В картежной компании веселит публику угодливый, расстилающийся Салфет, пылающий прыщами дряблого лица.

— Меня мама слепым родила. Как котенка. Целый год ничего не видел.

— Врешь! — шлепает картой о тумбочку Лепила, светя виноградиной третьего «глаза». — Я, как… э-э, медицинский работник, скажу: нельзя того упомнить, что было с человеком до году.

— Мне мама потом все рассказала… — тащит Салфет карту из колоды, а затем медленно, с уголка начинает приоткрывать ее из-под другой карты. — У меня веки были сросши. Не отлуплялись. Редкий случай. Иностранным студентам показывали. Через год операцию уникальную сделали. Откупорили. Зрение в норме оказалось. И до сих пор — единица. На оба глаза. Природа зашила, а наука — шалишь, говорит, и — расшила. Вот только ресниц нету… До сих пор.

Все дружно посмотрели Салфету в глаза. Убедились, что ресниц нету.

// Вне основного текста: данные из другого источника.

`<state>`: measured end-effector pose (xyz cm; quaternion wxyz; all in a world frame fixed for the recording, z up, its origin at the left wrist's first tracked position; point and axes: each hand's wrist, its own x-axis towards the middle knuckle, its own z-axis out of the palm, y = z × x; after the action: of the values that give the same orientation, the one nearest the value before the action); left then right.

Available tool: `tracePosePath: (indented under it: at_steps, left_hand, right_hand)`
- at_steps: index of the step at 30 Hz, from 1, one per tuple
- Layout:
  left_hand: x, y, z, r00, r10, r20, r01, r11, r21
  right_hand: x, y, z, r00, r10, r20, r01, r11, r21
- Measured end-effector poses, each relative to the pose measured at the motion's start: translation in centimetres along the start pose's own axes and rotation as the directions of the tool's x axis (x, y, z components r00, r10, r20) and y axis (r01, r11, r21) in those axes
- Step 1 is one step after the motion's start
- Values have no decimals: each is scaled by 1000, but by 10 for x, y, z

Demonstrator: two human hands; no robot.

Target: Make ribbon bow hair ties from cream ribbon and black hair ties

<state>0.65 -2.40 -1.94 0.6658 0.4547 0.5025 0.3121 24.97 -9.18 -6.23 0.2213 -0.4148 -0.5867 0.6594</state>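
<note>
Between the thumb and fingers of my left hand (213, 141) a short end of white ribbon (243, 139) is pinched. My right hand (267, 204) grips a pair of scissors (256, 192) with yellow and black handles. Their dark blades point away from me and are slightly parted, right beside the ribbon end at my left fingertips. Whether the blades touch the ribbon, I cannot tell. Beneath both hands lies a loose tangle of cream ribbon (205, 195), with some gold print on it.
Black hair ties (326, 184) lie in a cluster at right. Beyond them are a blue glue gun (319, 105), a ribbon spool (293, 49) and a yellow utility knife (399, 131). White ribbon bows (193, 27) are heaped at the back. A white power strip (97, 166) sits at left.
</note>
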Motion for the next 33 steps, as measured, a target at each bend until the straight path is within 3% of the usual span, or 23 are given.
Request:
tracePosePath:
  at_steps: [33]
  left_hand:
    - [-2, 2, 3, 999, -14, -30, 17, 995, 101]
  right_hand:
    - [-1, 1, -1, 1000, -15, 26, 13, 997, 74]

— И не будет, — хмуро заключил Бугор, тасуя колоду. — У кого маковка лысая, у кого глаза… голые. Тьфу!

— Не скажи! — встрепенулся Лепила. — По науке…

— Сиди ты со своей наукой… — зашелестел языком безголосый Керосин.

— А что? — не сдавался Лепила. — Расшили все-таки! Путем операции. А всякая операция — по науке. Даже мертвяков вскрывают по науке, с умом.

— Ну и что? Лучше тебе стало, с расшитыми-то? — усмехнулся Бугор, обращаясь к Салфету. — Удовлетворен? Или… опять зашить?

Салфет червем изогнулся, приподнимая туза треф над головой, рот набухлый усердием раскрыл, чтобы с почтением ответить Бугру на вопрос, когда из глубины помещения зеленым ростком поднялась музыка, уперлась стеблем в потолок, зашаталась, раскачиваемая дыханием флейтиста. И моментально Салфет зубами заскрежетал, вежливо стервенея.